## Problem description
Set down exactly the lines of the records from the top to the line containing "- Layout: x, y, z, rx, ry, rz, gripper"; include both.

Start of Input data

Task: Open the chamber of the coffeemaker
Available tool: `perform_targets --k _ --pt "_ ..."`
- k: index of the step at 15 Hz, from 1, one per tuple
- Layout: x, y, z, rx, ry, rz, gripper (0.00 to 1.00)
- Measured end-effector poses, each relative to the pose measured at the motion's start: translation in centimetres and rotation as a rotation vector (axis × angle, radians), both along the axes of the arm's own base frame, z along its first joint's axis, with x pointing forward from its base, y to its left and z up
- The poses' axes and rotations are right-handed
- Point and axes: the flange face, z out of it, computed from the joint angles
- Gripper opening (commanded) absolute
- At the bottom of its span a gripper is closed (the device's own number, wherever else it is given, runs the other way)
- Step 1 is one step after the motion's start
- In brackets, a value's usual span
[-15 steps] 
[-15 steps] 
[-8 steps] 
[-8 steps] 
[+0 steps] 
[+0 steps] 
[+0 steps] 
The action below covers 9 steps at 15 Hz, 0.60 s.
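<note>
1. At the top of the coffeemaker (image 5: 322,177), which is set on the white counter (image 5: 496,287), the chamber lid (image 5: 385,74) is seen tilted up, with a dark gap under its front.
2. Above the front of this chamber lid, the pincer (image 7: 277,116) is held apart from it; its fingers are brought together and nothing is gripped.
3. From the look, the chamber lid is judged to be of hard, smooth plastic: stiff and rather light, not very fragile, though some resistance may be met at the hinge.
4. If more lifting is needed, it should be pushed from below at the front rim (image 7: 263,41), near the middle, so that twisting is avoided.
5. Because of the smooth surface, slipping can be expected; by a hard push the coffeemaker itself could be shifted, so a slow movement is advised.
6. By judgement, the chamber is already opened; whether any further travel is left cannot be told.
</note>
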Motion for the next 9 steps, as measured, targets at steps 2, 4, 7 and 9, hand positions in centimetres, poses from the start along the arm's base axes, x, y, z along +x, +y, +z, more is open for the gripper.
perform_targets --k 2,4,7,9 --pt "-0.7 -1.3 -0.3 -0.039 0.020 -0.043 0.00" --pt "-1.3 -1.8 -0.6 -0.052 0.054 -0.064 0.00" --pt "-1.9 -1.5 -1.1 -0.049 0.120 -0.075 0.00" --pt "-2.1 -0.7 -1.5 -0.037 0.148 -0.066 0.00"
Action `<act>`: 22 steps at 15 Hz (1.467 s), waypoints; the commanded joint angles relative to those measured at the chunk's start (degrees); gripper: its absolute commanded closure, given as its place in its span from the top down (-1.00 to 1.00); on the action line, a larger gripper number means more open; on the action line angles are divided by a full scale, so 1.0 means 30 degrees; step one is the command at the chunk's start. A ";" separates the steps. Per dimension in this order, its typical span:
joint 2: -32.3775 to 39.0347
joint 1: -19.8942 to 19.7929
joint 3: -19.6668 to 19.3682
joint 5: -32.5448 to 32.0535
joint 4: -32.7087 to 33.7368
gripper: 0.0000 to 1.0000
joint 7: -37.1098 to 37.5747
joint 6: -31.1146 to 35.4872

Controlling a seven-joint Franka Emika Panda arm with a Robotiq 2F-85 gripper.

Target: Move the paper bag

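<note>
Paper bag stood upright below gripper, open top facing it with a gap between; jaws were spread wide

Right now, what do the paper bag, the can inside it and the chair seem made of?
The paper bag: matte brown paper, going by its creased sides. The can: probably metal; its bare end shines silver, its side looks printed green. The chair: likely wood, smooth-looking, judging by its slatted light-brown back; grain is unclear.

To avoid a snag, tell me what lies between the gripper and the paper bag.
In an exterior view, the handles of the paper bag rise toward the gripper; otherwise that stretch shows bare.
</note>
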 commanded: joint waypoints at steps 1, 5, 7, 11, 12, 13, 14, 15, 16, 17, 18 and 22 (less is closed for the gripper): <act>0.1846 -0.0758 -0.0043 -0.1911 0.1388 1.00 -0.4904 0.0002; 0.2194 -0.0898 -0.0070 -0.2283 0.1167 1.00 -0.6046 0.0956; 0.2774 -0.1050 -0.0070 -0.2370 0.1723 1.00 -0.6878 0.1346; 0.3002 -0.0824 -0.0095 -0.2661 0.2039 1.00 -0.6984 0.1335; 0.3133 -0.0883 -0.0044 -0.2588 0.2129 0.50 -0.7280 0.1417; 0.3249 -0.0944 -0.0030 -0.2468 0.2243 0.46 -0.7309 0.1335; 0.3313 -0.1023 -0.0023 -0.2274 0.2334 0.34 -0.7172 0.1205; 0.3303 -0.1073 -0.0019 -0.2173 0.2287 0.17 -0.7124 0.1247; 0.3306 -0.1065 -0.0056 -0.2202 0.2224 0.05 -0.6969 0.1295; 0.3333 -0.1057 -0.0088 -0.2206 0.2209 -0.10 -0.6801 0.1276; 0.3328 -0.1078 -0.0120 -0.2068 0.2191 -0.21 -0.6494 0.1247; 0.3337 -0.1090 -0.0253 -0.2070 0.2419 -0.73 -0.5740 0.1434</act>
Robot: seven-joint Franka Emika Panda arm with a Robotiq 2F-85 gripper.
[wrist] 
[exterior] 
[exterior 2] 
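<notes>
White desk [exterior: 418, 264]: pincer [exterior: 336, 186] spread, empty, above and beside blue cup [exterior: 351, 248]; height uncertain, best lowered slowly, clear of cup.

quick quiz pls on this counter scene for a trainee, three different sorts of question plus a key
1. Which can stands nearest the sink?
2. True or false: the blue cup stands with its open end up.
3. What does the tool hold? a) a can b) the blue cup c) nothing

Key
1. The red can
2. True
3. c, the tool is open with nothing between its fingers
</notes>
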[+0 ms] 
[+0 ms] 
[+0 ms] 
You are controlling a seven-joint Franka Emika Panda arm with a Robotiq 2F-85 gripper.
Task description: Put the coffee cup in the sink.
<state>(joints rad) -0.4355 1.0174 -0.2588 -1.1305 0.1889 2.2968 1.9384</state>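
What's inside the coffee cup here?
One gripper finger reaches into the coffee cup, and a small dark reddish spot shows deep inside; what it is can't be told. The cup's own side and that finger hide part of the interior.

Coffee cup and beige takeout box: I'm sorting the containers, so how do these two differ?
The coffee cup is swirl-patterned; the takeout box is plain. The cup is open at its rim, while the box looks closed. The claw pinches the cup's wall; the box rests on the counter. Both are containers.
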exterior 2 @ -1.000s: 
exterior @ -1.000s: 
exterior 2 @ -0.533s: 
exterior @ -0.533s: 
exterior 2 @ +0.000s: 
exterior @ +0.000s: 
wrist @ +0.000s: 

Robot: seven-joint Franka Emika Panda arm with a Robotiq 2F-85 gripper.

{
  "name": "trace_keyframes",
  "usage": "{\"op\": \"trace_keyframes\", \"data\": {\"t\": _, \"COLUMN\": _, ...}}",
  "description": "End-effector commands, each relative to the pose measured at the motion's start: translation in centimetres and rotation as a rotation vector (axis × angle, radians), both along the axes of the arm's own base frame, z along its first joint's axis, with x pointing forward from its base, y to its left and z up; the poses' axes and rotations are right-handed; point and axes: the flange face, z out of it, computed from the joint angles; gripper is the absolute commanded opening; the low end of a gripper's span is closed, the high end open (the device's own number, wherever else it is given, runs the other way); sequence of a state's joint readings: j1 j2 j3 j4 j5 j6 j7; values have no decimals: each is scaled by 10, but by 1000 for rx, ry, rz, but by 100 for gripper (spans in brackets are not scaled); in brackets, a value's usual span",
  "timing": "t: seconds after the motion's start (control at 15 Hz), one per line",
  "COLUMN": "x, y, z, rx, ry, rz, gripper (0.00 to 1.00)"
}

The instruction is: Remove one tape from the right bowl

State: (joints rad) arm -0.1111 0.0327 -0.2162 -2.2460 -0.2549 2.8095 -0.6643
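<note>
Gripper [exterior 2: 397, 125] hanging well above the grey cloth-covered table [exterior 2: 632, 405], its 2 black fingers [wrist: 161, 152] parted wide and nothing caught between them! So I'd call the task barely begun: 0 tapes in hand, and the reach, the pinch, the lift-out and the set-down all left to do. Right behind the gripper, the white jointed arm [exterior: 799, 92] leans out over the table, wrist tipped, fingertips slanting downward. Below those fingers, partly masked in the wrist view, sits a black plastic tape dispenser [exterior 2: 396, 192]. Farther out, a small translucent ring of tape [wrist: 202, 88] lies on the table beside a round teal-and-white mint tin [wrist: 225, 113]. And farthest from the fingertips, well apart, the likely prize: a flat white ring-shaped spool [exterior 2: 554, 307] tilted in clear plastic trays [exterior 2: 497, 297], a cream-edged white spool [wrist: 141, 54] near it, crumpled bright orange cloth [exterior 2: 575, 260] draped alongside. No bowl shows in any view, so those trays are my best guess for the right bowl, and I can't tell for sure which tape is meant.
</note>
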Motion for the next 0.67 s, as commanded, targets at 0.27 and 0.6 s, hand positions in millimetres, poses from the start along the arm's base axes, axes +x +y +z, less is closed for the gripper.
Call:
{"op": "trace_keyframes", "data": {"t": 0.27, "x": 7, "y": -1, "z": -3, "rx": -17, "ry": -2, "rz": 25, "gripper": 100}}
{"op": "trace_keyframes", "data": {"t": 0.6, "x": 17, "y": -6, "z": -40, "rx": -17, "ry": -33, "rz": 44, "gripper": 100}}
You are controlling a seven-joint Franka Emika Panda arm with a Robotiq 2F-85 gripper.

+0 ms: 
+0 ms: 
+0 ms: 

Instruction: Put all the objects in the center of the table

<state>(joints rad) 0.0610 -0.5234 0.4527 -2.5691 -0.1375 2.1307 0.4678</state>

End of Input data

## Response below
Task: Open the chamber of the coffeemaker
Available tool: `perform_targets --k _ --pt "_ ..."`
- k: index of the step at 15 Hz, from 1, one per tuple
- Layout: x, y, z, rx, ry, rz, gripper (0.00 to 1.00)

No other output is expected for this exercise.